The Newt Gingrich Factor in the Game of the Brains

September 25, 2011

Many observers may agree that we are at a historical juncture in world politics henceforth. As humanity marches into the future, the United States of America that has been fairly characterized as a shining city upon a hill appears to have become the battleground of ideologies that point in qualitatively different directions. We can fairly assume that it may be the sheer inertia behind these ideologies that has been and will be influencing the resultant direction.

Becoming a shining city upon a hill is more than a metaphor. It is a reflection of a progress of social consciousness that started with the firm understanding of egalitarian values, which led to the adoption of democratic principles in Greece a long time ago. It can be argued fairly that these principles later became a compass for the transformation and renaissance movements in Europe, which were then brought across the Atlantic Ocean and became the foundation of a democratic experiment in the U. S. and helped in creating a success story of a modern state.

This trajectory from firmly understanding egalitarian values to the adoption of democratic principles in Greece and its relatively successful practice in the U.S. may not have been shared by all people in different corners of the world. The experimentation and failure of communism may be one of the ample testaments to the differences in humanity’s differentiated value systems. Whereas class warfare points to one of the directions, empowering the individual points to a different direction. This empowerment is in consonance with the power of nature. We are born independently. For the most part, we also die independently. We can also farily say that to think and live independently is an innate value of the conscious. By extension, we may also fairly say that communism is an equal weight on everyone, it fails; capitalism is a weighted average progress for everyone, it thrives.

The subtle differences in these directions in our present day social consciousness and movements may well have become the sources of our confusions, sectarian exploitations, and expressed concerns about the direction in which known human civilizations are headed. Careful observations seem to suggest that we may have been subjected to the game of the brains and taken for a ride towards an unknown destiny vis-ŕ-vis humanity’s value systems that, at least some of us, have taken for granted.

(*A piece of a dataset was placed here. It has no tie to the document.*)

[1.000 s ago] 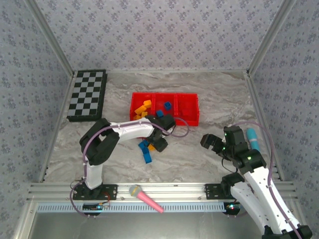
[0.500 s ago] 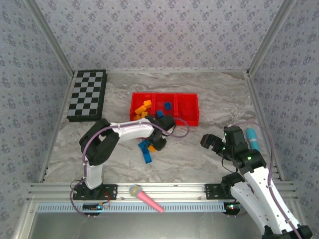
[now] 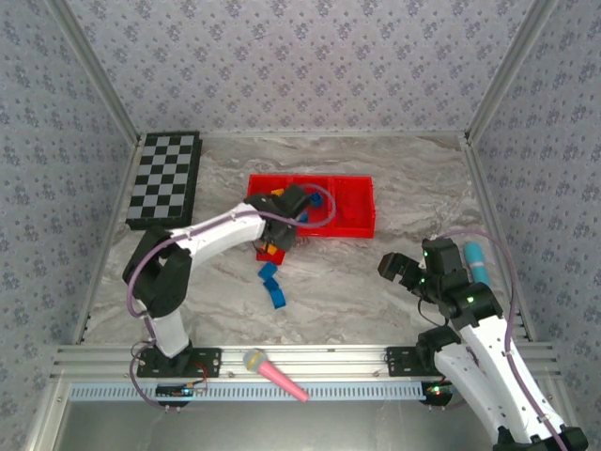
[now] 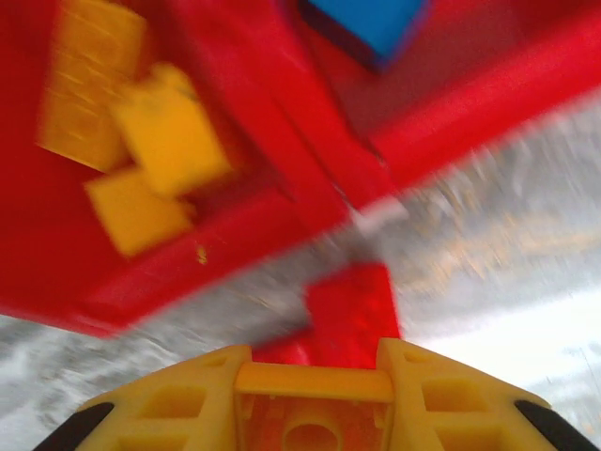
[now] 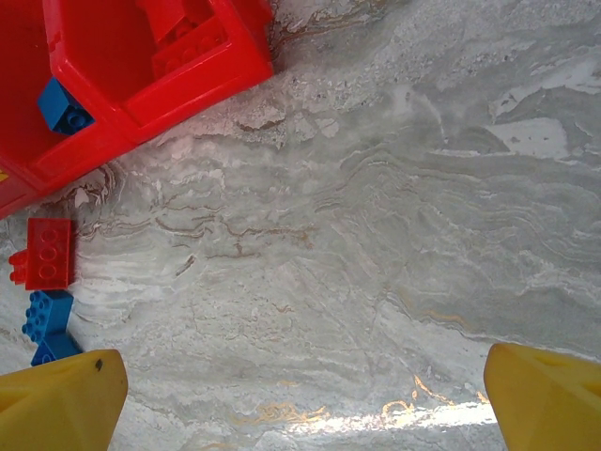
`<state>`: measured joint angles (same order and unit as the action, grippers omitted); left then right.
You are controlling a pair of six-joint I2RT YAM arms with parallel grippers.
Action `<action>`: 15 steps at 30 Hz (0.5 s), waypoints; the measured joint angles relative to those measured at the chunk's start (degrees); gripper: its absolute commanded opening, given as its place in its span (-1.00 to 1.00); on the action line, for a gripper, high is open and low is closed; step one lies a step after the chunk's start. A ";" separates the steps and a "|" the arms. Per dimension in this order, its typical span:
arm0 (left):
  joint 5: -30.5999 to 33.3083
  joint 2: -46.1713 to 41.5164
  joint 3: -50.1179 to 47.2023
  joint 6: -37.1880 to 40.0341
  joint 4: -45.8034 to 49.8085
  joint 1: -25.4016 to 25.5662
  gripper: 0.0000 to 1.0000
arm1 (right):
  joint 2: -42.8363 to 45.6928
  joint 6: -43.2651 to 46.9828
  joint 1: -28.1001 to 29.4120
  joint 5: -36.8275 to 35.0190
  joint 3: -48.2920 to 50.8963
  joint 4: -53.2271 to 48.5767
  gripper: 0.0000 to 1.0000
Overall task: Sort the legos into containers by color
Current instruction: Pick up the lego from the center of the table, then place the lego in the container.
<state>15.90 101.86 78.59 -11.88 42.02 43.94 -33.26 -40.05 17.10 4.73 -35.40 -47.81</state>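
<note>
Left gripper point(image 3: 280, 228) has swung from loose legos point(image 3: 271, 284) to the tray point(image 3: 368, 212) front wall, presumably to deposit; its finger spread is indeterminable. Right gripper point(image 3: 393, 268) idles aside, fingers wide apart, empty.

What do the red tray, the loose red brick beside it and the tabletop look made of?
Red tray: glossy moulded plastic, going by thin walls and sheen. Red brick: hard plastic, studded top, similar colour. Tabletop: smooth, grey-veined marble look with glare; real stone or printed laminate, cannot tell.
</note>
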 measured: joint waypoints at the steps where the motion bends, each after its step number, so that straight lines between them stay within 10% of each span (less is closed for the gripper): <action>1: 0.15 0.00 1.38 0.02 -0.31 -1.49 -0.72 | 0.00 0.00 0.00 0.00 0.00 0.02 0.99; 15: 1.29 12.48 20.50 0.42 -2.89 -13.64 -0.54 | 0.15 0.28 -0.63 0.87 0.98 0.87 0.99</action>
<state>17.19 114.34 99.09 -11.46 39.13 30.30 -33.10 -39.77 16.47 5.61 -34.41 -46.94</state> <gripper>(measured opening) 0.315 0.996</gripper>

Some people have had instinctive reactions to this ride. The formation of the Tea Party Movement may be a typical example of this instinctive reaction and is likely to have more significance, whether it succeeds or fails, than the Boston Tea Party simply because of its formation at this juncture in humanity's collective history and quest.

This instinctive reaction has been evident in the expressions of Mr. Newt Gingrich on various occasions. He has once expressed that the contemporary political environment in the U.S. is alien to America’s history and traditions. At another time, he expressed that intellectual dishonesty characterizes the current political discourse in the U.S. These outstanding messages from him have been consistent throughout the heretofore Republican candidates’ debates. His message that the U.S. faces a strategic problem and that the media ought to stop sowing discord among the republican candidates point to the moral compass of the shining city upon the hill.

While the passions of the other republican candidates to solve the problem the U.S. has faced are admirable, the depth of Mr. Gingrich’s understanding of the the problem appears unsurpassed in the identified field. Perhaps, it may well be the depth of understanding of the problem that will likely pose a historical challenge to Mr. Obama’s intellectual prowess in the upcoming general elections. The debate between President Obama and Speaker Gingrich may well prepare the electorate for a referendum about the direction in which the U.S. and the world are headed politically. In order to make a historical decision at the ballot boxes, the electorate deserves to have one of the best intellectually stimulating debates about the ideological directions we are facing as a collective group. All genuine political leaders across the spectrum of political persuasions are duty bound to provide this opportunity to the electorate so that it can make an informed decision at this milestone in humanity’s long journey towards a collective progress.